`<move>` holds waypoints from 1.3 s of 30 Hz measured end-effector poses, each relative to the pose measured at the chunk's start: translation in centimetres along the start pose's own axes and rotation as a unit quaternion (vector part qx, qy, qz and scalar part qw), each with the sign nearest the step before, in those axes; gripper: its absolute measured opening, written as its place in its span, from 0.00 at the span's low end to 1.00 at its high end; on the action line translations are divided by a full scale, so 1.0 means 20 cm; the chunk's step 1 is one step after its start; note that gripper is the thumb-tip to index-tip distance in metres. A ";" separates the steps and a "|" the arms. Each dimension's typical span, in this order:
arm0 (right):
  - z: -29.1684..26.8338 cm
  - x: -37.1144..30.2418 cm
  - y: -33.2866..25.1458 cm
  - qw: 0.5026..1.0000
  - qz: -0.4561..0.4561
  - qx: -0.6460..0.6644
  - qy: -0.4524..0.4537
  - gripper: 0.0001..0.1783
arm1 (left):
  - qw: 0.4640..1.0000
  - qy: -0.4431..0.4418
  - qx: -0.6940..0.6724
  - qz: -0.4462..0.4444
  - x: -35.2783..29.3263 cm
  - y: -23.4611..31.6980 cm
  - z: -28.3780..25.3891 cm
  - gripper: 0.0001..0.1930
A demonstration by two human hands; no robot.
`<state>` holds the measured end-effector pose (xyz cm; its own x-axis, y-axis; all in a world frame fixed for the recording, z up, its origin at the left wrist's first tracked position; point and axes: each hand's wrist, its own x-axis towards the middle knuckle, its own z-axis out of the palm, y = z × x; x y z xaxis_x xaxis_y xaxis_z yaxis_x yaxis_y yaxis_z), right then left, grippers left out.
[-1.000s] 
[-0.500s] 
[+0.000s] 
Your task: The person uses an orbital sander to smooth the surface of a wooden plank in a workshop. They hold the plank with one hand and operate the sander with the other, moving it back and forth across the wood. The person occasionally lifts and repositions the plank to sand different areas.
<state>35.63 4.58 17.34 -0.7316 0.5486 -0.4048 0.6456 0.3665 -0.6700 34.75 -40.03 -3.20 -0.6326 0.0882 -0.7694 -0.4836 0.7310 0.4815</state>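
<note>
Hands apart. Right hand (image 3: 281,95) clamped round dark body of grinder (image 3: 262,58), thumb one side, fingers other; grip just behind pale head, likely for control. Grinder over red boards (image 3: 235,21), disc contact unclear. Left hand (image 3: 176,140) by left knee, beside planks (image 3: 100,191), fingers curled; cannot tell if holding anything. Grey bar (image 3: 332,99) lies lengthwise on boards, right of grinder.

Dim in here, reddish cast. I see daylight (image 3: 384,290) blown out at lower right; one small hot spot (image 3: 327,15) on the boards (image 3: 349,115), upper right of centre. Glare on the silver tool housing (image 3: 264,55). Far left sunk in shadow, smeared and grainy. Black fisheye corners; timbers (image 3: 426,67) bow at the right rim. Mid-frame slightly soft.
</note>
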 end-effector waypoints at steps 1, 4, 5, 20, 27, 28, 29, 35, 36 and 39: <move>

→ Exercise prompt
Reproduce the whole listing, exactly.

→ Answer space
`<move>` holds waypoints from 1.3 s of 30 Hz measured end-effector poses, each relative to the pose measured at the chunk's start: translation in centimetres along the start pose's own axes and rotation as a unit quaternion (vector part qx, qy, qz and scalar part qw), each with the sign nearest the step before, in those axes; gripper: its absolute measured opening, written as its place in its span, from 0.00 at the span's low end to 1.00 at its high end; on the action line translations are divided by a full scale, so 1.0 means 20 cm; the chunk's step 1 is one step after its start; note that gripper is the thumb-tip to index-tip distance in metres. A ";" separates the steps and a "|" the arms. Each dimension's typical span, in this order:
arm0 (right):
  - z: -29.1684..26.8338 cm
  - x: -37.1144..30.2418 cm
  - y: -33.2866..25.1458 cm
  - qw: 0.5026..1.0000
  - qz: -0.4561..0.4561
  - qx: -0.6460..0.6644
  - qy: -0.4524..0.4537
  - gripper: 0.0001..0.1783
arm1 (left):
  - qw: 0.4640..1.0000
  - qy: -0.4431..0.4418
  - qx: -0.6940..0.6724
  - qz: -0.4462..0.4444
  - x: -35.2783..29.3263 cm
  - y: -23.4611..31.6980 cm
  - z: -28.3780..25.3891 cm
  - gripper: 0.0001..0.1930
A demonstration by two human hands; no robot.
`<state>` holds the measured end-effector pose (xyz cm; its own x-axis, y-axis; all in a world frame fixed for the recording, z up, its origin at the left wrist's first tracked position; point and axes: each hand's wrist, its own x-axis towards the middle knuckle, its own z-axis out of the palm, y = z × x; x y z xaxis_x xaxis_y xaxis_z yaxis_x yaxis_y yaxis_z), right then left, grippers left out.
[-1.000s] 
[-0.500s] 
[+0.000s] 
Your task: The person uses an orbital sander to smooth the surface of a wooden plank in a workshop. They hold the plank with one hand and operate the sander with the other, moving it back and forth across the wood. The person occasionally lifts and repositions the plank to sand different areas.
<state>35.63 4.58 17.34 -0.7316 0.5486 -0.4048 0.6456 0.3665 -0.6700 34.75 -40.03 -3.20 -0.6326 0.0882 -0.7694 -0.4836 0.7310 0.4815</state>
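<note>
Hands apart. Right hand (image 3: 281,95) clamped round dark body of grinder (image 3: 262,58), thumb one side, fingers other; grip just behind pale head, likely for control. Grinder over red boards (image 3: 235,21), disc contact unclear. Left hand (image 3: 176,140) by left knee, beside planks (image 3: 100,191), fingers curled; cannot tell if holding anything. Grey bar (image 3: 332,99) lies lengthwise on boards, right of grinder.

Dim in here, reddish cast. I see daylight (image 3: 384,290) blown out at lower right; one small hot spot (image 3: 327,15) on the boards (image 3: 349,115), upper right of centre. Glare on the silver tool housing (image 3: 264,55). Far left sunk in shadow, smeared and grainy. Black fisheye corners; timbers (image 3: 426,67) bow at the right rim. Mid-frame slightly soft.
</note>
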 end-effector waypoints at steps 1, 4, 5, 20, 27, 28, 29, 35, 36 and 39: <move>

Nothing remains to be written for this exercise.